Friday, January 14, 2011

New Links and Short Update

I had my meeting today with my boss and the NGO, and we have begun the process of initial question/answer/paperwork it takes to make a big switch like this. Luckily, so far, the process has not been denied in any way, but it should take some time until I have a definite answer. The next step is for the NGO to decide if they can pay for my housing in exchange for the work I will be doing there. If that is approved, I should be good to go, but I don't want to jump the gun and get too excited about it until I know its for sure. Pachoko pachoko (little by little). I'll update this thing when I find out more. Should be some type of development in the next few weeks. Keep your fingers crossed for me!!
Peace

Here are a couple of links to check out:
This one is for a Picasa Web album of photos from the music camp. (they seem to upload easier here for me)
Malawi Music Project


And here is the address of the Music NGO, Music Crossroads, I'm trying to get the ok to work with here in Malawi.
If the link doesn't show up, here is the address: www.music-crossroads.net

Wednesday, January 12, 2011

Time - Rachel Ruscombe-King



I just met Rachel through a mutual friend while she was on vacation.
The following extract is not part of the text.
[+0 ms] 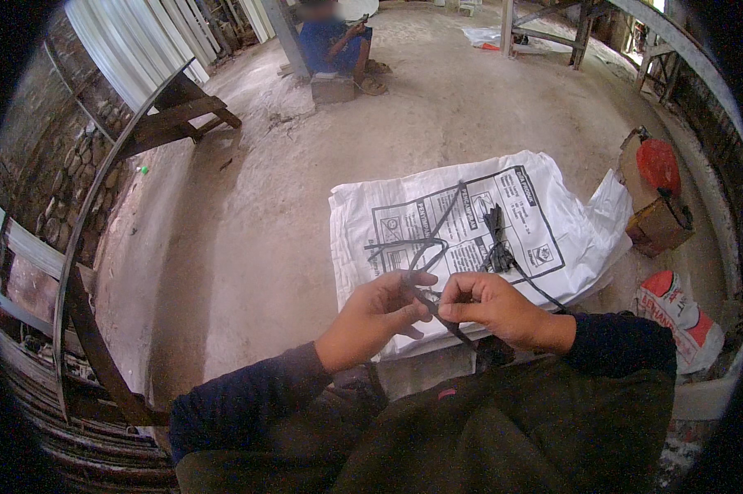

She is a former VSO volunteer who was in Malawi and has a lot of great songs. Check out her video so we can guilt her into making more. Also, I have added a banner at the top for an organization call Playing for Change. Pretty cool stuff!

Monday, January 10, 2011

Malawi Music Project pics2





These are pictures of when Peter Mawanga (famous Malawian musician) was recording the PC volunteers and other students' songs at the Music Camp. Enjoy!

Saturday, January 8, 2011

New Direction?

So, I tried to add a few photos, but am having trouble. The internet keeps timing out before I can get them uploaded. Will try again later, but wanted to share a new thing I'm working on here. As I said in my description of the Malawi Music Project, the experience was absolutely incredible for me, and I have decided to try to pursue such activities full time during my time here in Malawi. I have been in contact with a music NGO based in Lilongwe (capital city) called Music Crossroads International (link here:). I first contacted them and went to visit their office back in July of last year to introduce myself and see if they had any interest in being involved with our Music Project. Although we weren't able to swing anything for the project, I have stayed in contact with them and always inquire about what they are doing/direction they are heading. So, after my experience with our music camp, I have decided that I would like to work with Music Crossroads full time in Lilongwe. I contacted the director of Music Crossroads and he said that they would love to have me come be a part of what they are doing. How can I do that from Chitipa (the Northernmost district in the country)??? Can't. It would mean that I would relocate from Chitipa to Lilongwe for the remainder of my service. So I have presented my idea to my boss, who has promised to talk about it with our country director. We have also scheduled a meeting with the director of Music Crossroads, myself, and my boss next Friday to discuss how it might be worked out. Its not a yes yet, but I feel fairly confident that it is possible. It feels so great to finally find something that I am truly passsionate about and am hopeful that I might pursue it here where it is so needed. After telling my friend Jo about it, she said,"You should write a manifesto to state your case to Peace Corps." I thought it was a great idea, but of course, didn't know how to write. Jo, without being asked, decided to take it upon herself to put to paper what we had discussed. The following manifesto pretty much sums up why I feel this project is important and beneficial here in Malawi:


Jo's Music Manifesto

It’s hard to get lost and still feel safe, to not know where you are, but to feel comfortable in not knowing, to not know what comes next but to find that exciting and right. There is something about this kind of getting lost that if you can find, it guarantees a certain comfort, a comfort that rests in the fact that the world is unfair and filled with lost, but that one can feel, and feel safe in the face of lost, in the face of a world that presents so many ways to get lost. It’s easy to feel a certain non-existence in a world that often seems to want to crush the existence of so much. It’s easy to feel numb in a world that is degrading and filled with injustice. It’s easy to lose the need for responsibility when you feel nothing at all, when you have numbed yourself to the inequalities and unfairness that composes so much of the world. And maybe that’s why feeling in the face of so much numbness, feeling real in front of the continual push to not exist is incredible, though hard to achieve. But possible and easily attainable often in art and specifically through the art form of music. In the pursuit of social change people lose their grounding, they lose faith, they lose hope in their work to preserve what so many work to destroy and not only work to destroy but succeed in destroying.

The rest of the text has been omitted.